Europe’s earnings renaissance has barely started and already it feels like it’s over.
Rising costs are becoming a challenge worldwide: prices of raw materials and wages have gained this year, a trend increasingly noted by executives in earnings calls. Inflation doesn’t have to be a bad thing; the question is whether European companies can pass these expenses on to customers.
The problem is that costs are rising just as the region’s economic momentum cools. Structurally, many companies are also finding that they can no longer raise prices as easily, when customers can turn away and look for cheaper goods online. Europe’s third-quarter profits have been much more disappointing than sales figures, suggesting that margin pressure increased, according to analysts at Morgan Stanley.
“As you get higher costs, normally, in the past if growth was good, companies will pass that through,” said Sharon Bell, an equity strategist at Goldman Sachs Group Inc. in London. “But that is your big ‘if’ this cycle.”
Unlike their U.S. counterparts, European stocks only started to see their profits accelerate more quickly last year, and already, pessimism has returned. Earnings downgrades are picking up, and while analysts’ interpretations on the trend have varied, many would agree third-quarter results haven’t been great.
For now, analysts are expecting average earnings growth for companies in the Stoxx Europe 600 index to accelerate to 9 percent next year from almost 6 percent in 2018, estimates compiled by Bloomberg show. Bottom-up forecasts may be too complacent, since currently they’re pricing in wider margins for every industry in 2019, which has never occurred, Morgan Stanley strategist Matt Garman said in an interview.

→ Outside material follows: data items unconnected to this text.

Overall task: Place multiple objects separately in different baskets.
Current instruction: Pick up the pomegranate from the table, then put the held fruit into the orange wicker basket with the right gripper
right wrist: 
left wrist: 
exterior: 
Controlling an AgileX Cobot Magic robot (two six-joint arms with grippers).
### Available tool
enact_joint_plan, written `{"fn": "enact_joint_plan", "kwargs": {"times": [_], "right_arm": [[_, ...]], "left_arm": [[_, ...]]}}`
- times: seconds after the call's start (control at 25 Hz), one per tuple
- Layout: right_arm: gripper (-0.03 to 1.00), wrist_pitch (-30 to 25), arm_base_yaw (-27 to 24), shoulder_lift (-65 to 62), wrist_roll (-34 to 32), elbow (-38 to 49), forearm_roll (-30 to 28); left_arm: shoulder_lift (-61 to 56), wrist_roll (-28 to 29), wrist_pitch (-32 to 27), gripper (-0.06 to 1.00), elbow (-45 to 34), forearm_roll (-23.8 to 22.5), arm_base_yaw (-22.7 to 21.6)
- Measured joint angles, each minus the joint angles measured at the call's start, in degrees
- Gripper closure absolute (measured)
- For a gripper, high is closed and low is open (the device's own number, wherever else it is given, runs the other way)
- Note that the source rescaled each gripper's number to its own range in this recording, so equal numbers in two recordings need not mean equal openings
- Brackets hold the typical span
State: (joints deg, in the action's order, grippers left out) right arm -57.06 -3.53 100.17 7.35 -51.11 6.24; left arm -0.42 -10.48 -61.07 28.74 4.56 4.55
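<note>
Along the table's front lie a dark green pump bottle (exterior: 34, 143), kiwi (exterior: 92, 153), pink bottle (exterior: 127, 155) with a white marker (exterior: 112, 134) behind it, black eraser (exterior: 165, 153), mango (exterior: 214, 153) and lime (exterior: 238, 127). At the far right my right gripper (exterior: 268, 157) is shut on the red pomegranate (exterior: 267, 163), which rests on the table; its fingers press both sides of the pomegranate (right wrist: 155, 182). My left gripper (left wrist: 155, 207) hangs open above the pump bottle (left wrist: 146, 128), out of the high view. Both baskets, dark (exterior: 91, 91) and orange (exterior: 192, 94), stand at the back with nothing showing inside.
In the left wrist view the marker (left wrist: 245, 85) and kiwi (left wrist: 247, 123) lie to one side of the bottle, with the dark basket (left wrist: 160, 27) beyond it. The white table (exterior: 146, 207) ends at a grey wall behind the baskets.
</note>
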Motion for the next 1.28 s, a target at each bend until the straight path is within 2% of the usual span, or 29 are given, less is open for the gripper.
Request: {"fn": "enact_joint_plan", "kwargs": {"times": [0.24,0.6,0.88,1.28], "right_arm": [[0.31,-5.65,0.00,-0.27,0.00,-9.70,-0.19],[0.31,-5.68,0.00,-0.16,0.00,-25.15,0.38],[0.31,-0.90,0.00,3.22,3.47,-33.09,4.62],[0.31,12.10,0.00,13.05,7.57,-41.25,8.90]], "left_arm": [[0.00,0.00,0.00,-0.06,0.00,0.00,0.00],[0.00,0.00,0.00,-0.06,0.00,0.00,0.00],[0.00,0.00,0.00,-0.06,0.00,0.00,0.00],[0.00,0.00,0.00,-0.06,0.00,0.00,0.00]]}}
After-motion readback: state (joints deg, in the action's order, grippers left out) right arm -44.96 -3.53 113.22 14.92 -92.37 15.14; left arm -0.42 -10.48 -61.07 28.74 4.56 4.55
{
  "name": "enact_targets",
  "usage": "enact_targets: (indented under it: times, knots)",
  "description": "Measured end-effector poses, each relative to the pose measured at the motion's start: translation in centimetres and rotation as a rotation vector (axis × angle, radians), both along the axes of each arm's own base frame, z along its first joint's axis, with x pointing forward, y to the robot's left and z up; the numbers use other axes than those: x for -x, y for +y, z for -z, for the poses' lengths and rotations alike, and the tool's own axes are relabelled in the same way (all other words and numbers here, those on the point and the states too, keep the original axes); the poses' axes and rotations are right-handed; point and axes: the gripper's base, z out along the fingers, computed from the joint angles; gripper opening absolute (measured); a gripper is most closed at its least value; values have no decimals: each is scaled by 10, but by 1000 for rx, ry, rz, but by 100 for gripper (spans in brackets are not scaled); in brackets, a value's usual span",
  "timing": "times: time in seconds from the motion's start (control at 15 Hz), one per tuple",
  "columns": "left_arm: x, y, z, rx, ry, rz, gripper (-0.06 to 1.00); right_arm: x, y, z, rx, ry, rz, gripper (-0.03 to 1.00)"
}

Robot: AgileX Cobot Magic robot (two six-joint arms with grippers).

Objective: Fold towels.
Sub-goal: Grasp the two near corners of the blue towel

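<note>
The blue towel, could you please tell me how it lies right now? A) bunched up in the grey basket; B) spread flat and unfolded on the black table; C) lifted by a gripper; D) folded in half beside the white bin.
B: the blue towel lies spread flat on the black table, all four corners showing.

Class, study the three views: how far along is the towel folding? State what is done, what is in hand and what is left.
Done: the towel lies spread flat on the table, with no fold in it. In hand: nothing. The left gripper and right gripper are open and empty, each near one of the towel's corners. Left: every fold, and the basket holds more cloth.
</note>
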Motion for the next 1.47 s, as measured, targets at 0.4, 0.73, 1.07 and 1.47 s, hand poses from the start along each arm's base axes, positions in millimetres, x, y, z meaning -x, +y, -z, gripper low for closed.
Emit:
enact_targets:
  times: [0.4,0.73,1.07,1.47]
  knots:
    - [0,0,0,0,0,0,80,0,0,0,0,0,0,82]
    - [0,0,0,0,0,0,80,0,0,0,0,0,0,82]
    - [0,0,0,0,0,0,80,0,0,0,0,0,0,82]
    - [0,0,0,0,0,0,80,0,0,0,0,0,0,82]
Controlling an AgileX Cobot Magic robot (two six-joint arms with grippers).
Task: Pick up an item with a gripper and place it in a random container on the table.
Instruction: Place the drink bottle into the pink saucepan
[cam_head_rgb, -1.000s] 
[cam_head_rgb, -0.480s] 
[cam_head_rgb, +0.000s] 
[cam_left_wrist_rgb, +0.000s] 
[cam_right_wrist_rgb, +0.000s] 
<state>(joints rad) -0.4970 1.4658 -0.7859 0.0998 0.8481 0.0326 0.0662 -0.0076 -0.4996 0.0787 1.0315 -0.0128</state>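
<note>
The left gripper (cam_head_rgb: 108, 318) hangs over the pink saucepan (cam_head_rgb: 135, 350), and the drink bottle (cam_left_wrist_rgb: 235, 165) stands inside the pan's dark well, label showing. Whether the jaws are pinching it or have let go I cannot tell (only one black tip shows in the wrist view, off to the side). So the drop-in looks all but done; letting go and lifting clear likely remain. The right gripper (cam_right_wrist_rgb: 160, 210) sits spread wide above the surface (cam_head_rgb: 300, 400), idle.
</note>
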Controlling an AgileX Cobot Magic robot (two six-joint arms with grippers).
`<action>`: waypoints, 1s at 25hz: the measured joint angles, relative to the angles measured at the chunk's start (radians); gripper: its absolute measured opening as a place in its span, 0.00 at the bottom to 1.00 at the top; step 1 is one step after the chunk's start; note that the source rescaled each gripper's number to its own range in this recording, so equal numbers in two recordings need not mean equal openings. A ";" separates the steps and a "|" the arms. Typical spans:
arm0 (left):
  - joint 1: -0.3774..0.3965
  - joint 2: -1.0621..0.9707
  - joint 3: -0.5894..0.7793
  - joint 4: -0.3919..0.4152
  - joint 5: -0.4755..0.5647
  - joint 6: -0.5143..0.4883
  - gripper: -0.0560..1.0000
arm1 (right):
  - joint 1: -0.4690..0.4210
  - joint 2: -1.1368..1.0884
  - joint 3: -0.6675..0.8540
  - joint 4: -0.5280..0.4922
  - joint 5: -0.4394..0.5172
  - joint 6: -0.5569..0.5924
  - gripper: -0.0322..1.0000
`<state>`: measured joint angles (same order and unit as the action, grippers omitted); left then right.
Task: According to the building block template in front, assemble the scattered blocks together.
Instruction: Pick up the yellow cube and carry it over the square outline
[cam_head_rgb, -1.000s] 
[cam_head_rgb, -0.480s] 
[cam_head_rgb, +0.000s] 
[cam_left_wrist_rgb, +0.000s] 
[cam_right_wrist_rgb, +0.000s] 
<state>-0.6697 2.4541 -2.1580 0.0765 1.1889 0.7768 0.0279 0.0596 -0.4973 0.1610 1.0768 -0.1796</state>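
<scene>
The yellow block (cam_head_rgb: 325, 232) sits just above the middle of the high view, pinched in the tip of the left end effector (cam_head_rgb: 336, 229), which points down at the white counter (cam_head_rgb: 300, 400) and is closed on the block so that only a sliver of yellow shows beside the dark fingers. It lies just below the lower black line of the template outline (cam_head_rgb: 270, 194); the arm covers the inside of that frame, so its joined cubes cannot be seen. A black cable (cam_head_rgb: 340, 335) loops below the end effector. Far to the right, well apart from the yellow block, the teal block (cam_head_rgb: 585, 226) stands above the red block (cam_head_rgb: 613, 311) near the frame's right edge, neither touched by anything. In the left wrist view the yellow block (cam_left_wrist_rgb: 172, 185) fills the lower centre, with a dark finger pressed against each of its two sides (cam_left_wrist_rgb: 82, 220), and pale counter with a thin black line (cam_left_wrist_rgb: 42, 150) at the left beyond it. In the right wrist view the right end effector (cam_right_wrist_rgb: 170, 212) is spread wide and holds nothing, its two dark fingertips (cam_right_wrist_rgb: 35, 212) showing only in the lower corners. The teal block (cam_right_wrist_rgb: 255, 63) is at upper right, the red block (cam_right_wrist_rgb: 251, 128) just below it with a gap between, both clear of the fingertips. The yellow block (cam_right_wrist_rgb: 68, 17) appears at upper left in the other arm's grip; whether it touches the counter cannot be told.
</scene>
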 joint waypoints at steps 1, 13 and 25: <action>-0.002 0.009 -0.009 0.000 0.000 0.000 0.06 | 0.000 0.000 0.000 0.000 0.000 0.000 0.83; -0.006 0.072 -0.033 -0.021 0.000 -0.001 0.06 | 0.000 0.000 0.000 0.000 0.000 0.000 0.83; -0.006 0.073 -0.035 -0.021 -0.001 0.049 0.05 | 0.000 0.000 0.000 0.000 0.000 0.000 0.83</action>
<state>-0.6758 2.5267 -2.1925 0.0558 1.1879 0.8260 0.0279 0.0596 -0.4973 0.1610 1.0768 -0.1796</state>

Inflation exceeding growth rates usually signals a peak in margins, he added. He also pointed to the fact that Purchasing Managers’ Index surveys show input prices have been rising more quickly than output prices.
Net income margins have reached their pre-crisis levels and will peak this year, Goldman Sachs strategists led by Lilia Peytavin wrote in a note.
Some analysts disagree. A survey by UBS Group AG of euro-zone corporate executives shows a net 12 percent of companies expect to see higher pricing power over the coming year, up from 5 percent in May. That supports the bank’s expectations for wider margins in 2019, strategists led by Nick Nelson wrote in a report. Some European companies have also signaled possible price increases.
European Central Bank President Mario Draghi said this month that cost gains are squeezing margins, and there should be more pass-through to prices. But the squeeze on margins could be more persistent, if companies start to be more uncertain about the growth and inflation outlook.
With consumers and also companies increasingly able to compare prices, the problem may be structural, said Klaudius Sobczyk, a fund manager at Peh Wertpapier AG in Frankfurt.
“With the Amazons of this world and the internet, clearly we can compare all the prices at all times,” he said. “People who will be able to increase prices and improve margins are clearly the ones that are delivering products that are not copied as easily or have some real brand value.”
These could include luxury names like LVMH Moet Hennessy Louis Vuitton SE, some pharmaceutical companies and brands that command a strong premium like Heineken NV.